Lui continua ad avere fiducia in essi. Sa che sono increduli, fragili. Li conosceva. Li aveva scelti lui, non per virtù o qualità particolare ma semplicemente perché li ha amati. Nell’incertezza del momento, anche se non ancora adatti per la missione che sta per affidare loro, li convoca sul monte. Affida loro parole di “fuoco”. Passa il testimone perché continuino loro la sua stessa missione. Poggia sulla loro incapacità, sull’incompetenza e sulla paura la missione che lui stesso ha ricevuto dal Padre. Dio non sceglie chi ha meriti, chi è il migliore, chi è capace, ma rende capace chi chiama. Tutto dipende dalla forza, dall’ispirazione, dall’entusiasmo che egli produce in chi lo segue. Quanti sogni si seguono senza essere capaci di comprenderli fino alla fine. La forza propulsiva la dona la voglia di realizzare, di arrivare, di coronare di successo qualsiasi cosa si intraprenda.
Il giocatore, l’atleta si buttano nell’agone per il solo desiderio di vincere. Per questo soffrono, lottano, sperano. Non badano ad eventuali errori, sconfitte. Si rialzano, indomitamente si spendono, si consumano pur di realizzare di portare a termine. Sì, tutto questo è vero ma i discepoli non sanno nulla di cosa li attende. Hanno le peggiori predisposizioni custodite nella loro incertezza e ricevono un compito a cui non si sentono né abilitati, né attratti.

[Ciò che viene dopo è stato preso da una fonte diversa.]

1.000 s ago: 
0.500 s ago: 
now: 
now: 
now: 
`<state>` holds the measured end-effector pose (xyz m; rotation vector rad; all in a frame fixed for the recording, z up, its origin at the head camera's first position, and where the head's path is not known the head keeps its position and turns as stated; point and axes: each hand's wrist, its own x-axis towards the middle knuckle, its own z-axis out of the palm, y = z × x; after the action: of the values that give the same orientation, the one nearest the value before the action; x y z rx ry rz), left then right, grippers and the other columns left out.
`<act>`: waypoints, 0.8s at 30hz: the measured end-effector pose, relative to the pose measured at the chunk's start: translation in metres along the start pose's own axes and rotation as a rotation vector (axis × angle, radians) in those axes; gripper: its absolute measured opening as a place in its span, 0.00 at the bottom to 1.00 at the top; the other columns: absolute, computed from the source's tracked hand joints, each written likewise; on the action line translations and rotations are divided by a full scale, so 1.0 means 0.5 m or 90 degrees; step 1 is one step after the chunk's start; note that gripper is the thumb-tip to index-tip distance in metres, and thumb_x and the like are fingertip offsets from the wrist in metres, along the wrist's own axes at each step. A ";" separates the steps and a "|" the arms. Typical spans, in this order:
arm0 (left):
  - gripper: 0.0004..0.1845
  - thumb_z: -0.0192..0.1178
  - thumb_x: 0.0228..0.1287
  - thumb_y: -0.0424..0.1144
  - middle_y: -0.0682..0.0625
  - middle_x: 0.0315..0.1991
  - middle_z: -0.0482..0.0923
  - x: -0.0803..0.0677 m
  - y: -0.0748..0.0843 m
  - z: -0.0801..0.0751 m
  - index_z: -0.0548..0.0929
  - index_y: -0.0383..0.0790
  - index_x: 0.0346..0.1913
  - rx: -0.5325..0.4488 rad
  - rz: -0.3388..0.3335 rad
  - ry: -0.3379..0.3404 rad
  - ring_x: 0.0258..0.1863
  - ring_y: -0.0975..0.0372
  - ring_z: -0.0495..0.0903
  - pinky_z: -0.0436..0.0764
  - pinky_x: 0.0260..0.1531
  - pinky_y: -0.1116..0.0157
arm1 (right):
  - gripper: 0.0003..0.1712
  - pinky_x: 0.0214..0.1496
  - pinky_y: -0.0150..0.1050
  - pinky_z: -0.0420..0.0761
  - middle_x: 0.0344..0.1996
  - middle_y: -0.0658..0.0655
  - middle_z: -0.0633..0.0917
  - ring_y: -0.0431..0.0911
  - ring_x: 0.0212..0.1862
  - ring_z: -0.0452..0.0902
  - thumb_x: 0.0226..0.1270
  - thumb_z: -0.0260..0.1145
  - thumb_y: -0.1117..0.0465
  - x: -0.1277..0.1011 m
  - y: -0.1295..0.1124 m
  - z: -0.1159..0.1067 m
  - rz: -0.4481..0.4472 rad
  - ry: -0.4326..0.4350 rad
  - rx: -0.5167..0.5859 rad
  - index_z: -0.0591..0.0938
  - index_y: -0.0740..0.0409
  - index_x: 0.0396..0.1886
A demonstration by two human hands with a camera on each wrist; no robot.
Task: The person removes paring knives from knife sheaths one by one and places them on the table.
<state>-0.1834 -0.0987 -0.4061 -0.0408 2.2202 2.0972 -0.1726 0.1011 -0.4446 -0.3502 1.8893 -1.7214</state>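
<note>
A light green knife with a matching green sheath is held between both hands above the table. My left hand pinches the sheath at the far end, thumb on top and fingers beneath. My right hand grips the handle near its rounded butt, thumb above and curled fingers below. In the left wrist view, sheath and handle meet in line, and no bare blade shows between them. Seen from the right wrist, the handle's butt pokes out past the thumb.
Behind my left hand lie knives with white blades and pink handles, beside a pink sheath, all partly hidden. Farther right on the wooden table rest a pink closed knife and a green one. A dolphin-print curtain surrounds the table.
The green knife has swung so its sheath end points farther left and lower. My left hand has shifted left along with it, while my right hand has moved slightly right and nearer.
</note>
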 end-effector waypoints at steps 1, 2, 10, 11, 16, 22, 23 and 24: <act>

Gesù li manda: “andate”. Li impegna: “Fate discepoli tutti i popoli …”. Li rassicura: “Ed ecco, io sono con voi tutti i giorni, fino alla fine del mondo»”. Questa è la certezza che giustificherà ogni loro passo ed ogni loro scelta. Questa sarà l’energia che permetterà loro di dare finanche la vita affinché si compia ciò che hanno ricevuto come mandato da colui che un giorno, in riva al mare, li aveva calamitati promettendo di farli diventare “pescatori di uomini”. Non sanno, ma vanno. Non capiscono, ma si fidano. Non hanno forze, ma si buttano. L’unica compagni che posseggono è la certezza che non saranno soli.
Quante volte la forza dell’amore delle persone che ci circondano, di quelle che per noi contano, sono importanti, ci ha dato la forza e il coraggio di camminare, lottare? Ecco: sapere che siamo amati, che dobbiamo amare è la benzina per ogni viaggio della vita. Per ogni lotta dell’esistenza. Per realizzare ogni desiderio.
Anche chi è stato sconfitto da una malattia, chi è stato sotto il dominio della droga, dell’alcol, del piacere smodato e trasgressivo, sono attratti dalla luce in fondo al tunnel per risorgere dalle loro sconfitte. L’amore che hanno per sé stessi, per le persone che amano, per i progetti di risurrezione da raggiungere, diventa la forza che non c’è, la competenza che manca, l’astenia e la pigrizia che paralizzano. “Io sono con voi”. È un sorso di verità, una carezza d’amore, una mano sulla spalla, un incoraggiamento nel momento del buio, dell’abbandono, dello scoramento. “Tutti i giorni”. Anche quando è buio. Anche quando piove. Anche quando si è indolenti, refrattari, insensibili. “Fino alla fine del mondo”, cioè sempre. Perché certamente finiremo prima noi che il mondo intero.
Gesù che si fida delle loro debolezze in-segna (cioè segna dentro ciascuno di loro) che se prima era con loro, ora sarà dentro di loro. Più vicino. Più intimo. Prima insegnava a respirare ora sarà il loro respiro. Prima indicava dove trovare la forza ora sarà la loro forza. Non ci sarà più fisicamente, ma non li abbandonerà mai. Come i genitori con i figli. Dapprima li conducono per mano poi, li incoraggiano e in seguito li lasciano camminare da soli confidando solo nella certezza che comunque ci sono sempre. E i figli volano.
Gesù dona ali d’aquila a tutti coloro che, accogliendolo, si fidano del suo amore.